> [About this exercise]
Please copy each line in the records below that contains the string "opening".

Provided entries START

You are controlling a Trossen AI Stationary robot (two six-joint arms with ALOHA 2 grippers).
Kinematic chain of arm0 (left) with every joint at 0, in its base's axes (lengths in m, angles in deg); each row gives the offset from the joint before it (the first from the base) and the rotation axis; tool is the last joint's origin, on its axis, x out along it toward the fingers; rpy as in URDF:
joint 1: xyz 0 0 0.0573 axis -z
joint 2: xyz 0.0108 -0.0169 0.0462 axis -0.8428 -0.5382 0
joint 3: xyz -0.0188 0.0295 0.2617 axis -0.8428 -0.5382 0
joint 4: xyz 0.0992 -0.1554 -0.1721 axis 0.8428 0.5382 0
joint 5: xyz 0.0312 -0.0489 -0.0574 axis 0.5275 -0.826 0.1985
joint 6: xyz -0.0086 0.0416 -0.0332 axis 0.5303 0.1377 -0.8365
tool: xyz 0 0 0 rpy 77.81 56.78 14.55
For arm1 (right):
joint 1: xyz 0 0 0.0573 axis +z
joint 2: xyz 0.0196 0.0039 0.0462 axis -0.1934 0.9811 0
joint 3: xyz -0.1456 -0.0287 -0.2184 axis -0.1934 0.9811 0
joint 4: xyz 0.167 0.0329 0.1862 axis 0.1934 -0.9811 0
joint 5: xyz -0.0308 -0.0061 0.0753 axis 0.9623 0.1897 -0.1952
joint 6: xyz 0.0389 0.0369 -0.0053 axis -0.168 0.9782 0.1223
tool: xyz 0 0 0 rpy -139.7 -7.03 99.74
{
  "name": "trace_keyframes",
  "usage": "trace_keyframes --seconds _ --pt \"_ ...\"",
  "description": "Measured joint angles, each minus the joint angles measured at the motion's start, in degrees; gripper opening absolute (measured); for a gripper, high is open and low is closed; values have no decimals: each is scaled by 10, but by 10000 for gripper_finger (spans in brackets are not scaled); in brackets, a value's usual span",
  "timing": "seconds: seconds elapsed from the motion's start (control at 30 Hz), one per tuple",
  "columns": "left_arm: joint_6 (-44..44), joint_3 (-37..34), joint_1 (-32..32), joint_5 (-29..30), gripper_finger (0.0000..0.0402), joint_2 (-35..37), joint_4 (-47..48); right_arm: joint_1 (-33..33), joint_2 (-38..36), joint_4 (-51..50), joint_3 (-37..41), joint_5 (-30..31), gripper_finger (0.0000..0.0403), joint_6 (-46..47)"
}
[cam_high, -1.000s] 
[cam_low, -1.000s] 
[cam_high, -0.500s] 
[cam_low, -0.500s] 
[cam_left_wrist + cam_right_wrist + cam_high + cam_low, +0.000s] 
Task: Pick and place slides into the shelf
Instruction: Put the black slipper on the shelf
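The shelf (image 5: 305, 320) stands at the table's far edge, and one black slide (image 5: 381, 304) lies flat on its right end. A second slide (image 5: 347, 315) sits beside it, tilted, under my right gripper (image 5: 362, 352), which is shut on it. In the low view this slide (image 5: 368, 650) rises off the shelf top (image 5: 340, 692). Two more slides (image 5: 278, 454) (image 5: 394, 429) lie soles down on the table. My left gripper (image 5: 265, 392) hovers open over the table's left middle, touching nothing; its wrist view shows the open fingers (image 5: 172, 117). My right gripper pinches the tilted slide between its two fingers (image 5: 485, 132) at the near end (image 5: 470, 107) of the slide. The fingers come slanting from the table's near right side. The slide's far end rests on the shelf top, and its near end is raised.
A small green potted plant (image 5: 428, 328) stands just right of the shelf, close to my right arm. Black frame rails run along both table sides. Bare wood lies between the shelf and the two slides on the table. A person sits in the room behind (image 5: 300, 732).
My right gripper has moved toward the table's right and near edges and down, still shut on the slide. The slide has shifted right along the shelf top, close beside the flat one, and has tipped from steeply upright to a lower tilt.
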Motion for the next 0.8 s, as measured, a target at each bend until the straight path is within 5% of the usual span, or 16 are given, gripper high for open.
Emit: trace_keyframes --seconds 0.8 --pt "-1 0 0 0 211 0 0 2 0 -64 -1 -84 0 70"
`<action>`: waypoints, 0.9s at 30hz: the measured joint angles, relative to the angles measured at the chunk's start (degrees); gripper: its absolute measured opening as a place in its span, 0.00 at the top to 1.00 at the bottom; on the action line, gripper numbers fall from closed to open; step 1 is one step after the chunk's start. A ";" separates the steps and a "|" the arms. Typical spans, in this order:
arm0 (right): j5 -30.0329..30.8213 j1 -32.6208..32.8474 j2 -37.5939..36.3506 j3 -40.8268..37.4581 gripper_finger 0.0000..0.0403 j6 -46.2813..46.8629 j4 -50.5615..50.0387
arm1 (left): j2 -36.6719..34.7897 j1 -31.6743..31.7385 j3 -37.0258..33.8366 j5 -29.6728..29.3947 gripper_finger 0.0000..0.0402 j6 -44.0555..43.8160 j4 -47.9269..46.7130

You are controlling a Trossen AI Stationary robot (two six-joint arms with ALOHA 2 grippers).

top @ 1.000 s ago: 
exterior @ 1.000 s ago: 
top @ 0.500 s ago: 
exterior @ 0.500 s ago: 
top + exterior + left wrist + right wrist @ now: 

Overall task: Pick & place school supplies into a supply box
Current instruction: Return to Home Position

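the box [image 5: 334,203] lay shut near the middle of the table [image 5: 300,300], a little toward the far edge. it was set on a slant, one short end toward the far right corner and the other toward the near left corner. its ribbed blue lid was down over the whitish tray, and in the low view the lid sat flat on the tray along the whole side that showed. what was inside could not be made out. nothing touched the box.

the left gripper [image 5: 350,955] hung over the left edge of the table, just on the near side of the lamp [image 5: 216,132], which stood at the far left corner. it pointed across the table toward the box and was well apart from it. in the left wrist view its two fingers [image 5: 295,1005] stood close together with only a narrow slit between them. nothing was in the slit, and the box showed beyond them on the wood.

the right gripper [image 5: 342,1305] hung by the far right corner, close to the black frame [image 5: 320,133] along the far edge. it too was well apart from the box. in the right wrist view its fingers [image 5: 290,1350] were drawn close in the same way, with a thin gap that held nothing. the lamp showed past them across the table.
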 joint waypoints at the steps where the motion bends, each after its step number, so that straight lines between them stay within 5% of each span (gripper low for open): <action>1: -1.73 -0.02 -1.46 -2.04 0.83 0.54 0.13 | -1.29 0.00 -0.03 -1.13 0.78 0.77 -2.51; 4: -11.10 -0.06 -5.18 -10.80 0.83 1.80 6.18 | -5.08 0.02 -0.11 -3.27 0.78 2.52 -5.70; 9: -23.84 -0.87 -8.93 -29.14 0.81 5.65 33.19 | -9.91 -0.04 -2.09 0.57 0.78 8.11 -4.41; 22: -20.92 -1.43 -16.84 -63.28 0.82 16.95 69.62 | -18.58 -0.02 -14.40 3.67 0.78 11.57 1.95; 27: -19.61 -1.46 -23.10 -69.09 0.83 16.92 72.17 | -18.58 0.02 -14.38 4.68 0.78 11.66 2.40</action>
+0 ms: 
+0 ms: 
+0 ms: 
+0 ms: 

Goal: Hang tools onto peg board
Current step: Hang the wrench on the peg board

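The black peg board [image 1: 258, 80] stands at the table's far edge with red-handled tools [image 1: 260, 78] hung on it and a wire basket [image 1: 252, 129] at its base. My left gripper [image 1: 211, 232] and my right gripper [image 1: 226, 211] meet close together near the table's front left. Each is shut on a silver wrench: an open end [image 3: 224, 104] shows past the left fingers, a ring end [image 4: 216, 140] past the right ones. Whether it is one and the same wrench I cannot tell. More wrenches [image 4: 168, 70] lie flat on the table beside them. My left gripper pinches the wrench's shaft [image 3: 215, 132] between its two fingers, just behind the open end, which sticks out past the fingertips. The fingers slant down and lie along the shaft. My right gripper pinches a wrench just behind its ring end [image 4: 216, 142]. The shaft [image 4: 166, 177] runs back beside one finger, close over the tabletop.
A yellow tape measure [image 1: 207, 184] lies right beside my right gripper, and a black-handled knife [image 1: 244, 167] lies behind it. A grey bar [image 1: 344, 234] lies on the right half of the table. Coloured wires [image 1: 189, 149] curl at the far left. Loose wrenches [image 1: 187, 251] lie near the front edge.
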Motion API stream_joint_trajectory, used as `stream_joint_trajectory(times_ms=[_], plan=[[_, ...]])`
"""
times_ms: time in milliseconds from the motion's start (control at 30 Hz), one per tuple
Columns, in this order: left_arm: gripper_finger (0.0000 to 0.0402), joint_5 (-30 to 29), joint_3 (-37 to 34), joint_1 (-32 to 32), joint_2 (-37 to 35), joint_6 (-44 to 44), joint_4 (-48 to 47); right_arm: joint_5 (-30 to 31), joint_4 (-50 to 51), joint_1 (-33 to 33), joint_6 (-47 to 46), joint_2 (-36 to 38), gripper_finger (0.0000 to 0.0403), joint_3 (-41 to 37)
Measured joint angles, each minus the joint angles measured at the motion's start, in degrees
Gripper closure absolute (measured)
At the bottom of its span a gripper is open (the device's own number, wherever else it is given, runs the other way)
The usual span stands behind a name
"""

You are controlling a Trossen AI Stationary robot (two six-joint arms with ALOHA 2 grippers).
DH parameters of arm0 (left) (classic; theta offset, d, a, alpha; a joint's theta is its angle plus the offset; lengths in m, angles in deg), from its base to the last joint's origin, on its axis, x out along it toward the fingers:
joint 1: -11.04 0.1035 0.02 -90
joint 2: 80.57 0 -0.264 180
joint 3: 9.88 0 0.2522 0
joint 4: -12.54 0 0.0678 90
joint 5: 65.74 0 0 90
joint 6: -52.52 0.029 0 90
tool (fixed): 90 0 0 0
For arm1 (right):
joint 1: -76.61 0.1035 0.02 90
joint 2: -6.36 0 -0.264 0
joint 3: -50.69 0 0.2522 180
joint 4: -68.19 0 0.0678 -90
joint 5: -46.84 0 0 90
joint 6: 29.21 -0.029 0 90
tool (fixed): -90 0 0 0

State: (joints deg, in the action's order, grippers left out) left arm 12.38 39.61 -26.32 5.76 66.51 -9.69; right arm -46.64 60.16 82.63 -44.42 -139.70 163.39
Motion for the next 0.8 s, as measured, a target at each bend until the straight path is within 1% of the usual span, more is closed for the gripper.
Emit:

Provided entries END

> [Answer section]
  "description": "Measured joint angles, each minus the joint angles measured at the motion's start, in degrees; gripper opening absolute (measured); for a gripper, high is open and low is closed; values have no decimals: each is scaled by 10, but by 10000 for gripper_finger (spans in brackets are not scaled); in brackets, a value's usual span",
`<action>`: waypoints, 0.9s at 30hz: the measured joint angles, relative to the angles measured at the chunk's start (degrees); gripper: its absolute measured opening as a place in its span, 0.00 at the top to 1.00 at the bottom; on the action line, gripper numbers fall from closed to open; step 1 is one step after the chunk's start. A ";" separates the steps and a "|" the arms. Typical spans, in this order:

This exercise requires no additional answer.